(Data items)
——

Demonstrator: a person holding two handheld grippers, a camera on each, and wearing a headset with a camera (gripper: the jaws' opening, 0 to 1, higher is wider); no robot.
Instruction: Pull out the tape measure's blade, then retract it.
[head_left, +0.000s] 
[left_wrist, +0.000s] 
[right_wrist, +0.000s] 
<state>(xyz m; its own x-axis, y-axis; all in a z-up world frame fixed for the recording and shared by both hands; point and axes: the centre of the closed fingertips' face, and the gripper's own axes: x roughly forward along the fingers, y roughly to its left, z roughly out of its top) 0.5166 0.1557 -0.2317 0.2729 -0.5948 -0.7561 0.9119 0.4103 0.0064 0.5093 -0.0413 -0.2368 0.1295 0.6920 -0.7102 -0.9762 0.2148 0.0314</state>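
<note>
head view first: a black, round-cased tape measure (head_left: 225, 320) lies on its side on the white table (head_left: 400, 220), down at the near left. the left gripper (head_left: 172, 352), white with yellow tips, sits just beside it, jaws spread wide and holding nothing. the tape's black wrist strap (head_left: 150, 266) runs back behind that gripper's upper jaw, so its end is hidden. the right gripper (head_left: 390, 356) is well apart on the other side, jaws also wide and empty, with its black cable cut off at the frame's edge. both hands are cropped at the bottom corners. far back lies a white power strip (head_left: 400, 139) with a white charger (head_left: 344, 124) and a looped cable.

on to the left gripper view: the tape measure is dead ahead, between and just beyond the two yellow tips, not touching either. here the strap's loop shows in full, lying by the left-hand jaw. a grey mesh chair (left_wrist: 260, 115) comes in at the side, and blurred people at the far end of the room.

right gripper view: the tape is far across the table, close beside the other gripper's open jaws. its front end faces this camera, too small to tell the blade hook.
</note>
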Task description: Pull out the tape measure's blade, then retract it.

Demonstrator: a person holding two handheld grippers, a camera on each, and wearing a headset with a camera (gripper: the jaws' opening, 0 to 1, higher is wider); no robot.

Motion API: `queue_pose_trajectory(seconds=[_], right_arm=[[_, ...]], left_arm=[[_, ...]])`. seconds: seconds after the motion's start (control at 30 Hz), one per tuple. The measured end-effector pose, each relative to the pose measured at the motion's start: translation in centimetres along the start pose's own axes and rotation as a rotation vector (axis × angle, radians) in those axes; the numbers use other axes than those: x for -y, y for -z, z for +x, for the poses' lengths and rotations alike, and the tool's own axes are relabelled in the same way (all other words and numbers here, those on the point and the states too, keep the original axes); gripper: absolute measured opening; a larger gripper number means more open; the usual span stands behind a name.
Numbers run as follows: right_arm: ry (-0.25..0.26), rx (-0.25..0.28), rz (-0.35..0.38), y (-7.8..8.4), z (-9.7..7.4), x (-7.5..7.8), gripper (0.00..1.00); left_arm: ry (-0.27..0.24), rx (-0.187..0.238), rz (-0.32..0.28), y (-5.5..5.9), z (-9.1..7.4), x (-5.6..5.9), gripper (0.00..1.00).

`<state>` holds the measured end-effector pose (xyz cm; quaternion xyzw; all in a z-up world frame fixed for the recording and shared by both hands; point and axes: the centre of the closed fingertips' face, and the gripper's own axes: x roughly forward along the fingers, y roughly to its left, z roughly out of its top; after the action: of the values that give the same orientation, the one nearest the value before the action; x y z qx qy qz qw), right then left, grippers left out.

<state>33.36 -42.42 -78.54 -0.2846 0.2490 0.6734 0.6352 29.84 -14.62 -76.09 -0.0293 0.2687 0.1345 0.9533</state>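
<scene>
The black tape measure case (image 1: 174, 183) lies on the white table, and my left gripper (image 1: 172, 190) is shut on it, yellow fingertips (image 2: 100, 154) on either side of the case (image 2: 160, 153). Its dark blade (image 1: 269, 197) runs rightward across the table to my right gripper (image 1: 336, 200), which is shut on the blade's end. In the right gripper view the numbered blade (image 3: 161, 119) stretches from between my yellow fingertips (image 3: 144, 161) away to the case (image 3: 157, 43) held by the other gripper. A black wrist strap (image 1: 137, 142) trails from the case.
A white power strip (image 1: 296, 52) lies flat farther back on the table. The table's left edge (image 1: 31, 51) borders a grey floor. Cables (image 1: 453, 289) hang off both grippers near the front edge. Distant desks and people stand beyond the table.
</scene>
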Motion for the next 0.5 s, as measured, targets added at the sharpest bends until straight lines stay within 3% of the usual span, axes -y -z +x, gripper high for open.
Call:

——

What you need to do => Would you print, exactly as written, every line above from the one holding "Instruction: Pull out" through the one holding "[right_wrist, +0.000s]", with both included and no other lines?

Task response =>
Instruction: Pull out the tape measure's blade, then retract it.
[head_left, +0.000s] 
[left_wrist, +0.000s] 
[right_wrist, +0.000s] 

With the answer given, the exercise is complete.